§ **Assignment**:
Only the lines below starting at the one that contains "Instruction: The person" and ending at the one that contains "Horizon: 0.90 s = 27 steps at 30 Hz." are to be reproduced, exactly and with both ends kept.

━━━━

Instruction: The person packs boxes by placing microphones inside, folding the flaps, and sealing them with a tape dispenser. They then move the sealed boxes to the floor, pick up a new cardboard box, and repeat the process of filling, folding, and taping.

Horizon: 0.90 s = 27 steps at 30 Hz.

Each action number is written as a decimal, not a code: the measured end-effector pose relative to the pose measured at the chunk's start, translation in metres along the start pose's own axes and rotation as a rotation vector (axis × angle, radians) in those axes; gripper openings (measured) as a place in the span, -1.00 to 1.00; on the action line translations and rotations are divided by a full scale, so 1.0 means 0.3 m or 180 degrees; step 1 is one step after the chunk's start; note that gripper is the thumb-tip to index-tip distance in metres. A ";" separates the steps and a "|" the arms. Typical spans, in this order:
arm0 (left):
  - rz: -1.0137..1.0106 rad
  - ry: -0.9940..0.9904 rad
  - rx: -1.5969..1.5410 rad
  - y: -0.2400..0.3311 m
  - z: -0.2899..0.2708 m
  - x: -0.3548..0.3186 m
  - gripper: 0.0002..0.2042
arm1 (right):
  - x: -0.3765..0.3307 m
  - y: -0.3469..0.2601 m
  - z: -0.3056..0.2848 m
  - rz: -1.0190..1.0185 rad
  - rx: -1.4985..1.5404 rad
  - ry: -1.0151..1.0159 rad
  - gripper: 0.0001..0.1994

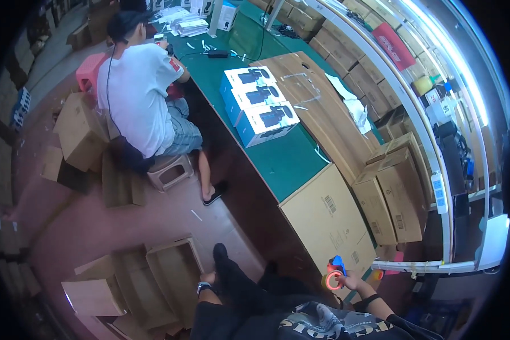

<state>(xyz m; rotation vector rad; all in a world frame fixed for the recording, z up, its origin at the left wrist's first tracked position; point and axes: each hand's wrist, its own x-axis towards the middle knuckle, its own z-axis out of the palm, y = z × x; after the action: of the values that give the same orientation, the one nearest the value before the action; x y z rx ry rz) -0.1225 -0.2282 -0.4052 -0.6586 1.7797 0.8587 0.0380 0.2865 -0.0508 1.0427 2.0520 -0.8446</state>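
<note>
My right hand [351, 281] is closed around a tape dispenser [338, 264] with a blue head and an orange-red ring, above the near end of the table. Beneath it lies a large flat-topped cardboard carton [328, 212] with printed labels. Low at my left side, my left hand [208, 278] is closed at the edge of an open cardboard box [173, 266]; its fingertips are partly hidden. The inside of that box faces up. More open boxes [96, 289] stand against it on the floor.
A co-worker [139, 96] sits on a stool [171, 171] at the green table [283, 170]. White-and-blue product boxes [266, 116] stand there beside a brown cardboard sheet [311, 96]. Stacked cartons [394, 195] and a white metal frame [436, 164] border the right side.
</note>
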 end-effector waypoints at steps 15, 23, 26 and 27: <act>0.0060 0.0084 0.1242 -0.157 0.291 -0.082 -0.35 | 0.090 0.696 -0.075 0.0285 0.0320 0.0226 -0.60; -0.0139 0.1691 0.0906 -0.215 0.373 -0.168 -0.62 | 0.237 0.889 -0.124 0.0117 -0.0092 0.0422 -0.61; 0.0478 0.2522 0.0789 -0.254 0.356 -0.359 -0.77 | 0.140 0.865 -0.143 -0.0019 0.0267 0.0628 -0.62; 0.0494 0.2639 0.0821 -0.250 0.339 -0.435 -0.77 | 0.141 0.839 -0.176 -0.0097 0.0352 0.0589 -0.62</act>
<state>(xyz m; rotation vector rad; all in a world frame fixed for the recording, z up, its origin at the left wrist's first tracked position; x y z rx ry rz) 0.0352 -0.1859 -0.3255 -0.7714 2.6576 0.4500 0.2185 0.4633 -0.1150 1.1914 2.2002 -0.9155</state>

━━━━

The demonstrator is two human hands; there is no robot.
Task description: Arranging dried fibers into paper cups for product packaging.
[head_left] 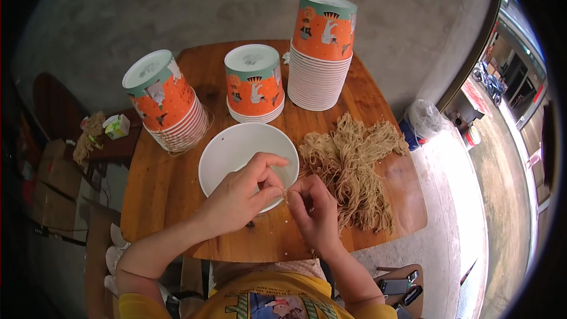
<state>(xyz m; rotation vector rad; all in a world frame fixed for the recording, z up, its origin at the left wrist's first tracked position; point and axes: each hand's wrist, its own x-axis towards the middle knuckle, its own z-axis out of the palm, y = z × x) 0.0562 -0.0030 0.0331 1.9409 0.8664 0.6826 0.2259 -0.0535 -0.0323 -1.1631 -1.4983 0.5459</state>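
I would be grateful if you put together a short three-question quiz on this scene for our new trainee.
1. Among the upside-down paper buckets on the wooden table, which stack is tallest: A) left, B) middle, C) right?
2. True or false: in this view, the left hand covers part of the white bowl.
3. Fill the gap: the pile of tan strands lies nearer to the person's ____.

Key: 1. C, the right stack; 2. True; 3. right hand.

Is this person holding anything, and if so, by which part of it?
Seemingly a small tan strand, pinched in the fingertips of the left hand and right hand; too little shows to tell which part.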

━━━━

§ **Exercise response**:
Instruction: The person packs boxes by placing microphones inside, folding the flaps, and sealing them with a tape dispenser. They then move the sealed boxes to the floor, pick up a new cardboard box, and repeat the process of filling, folding, and taping.

Horizon: 0.90 s = 27 steps at 30 Hz.

No more is needed to finish this exercise.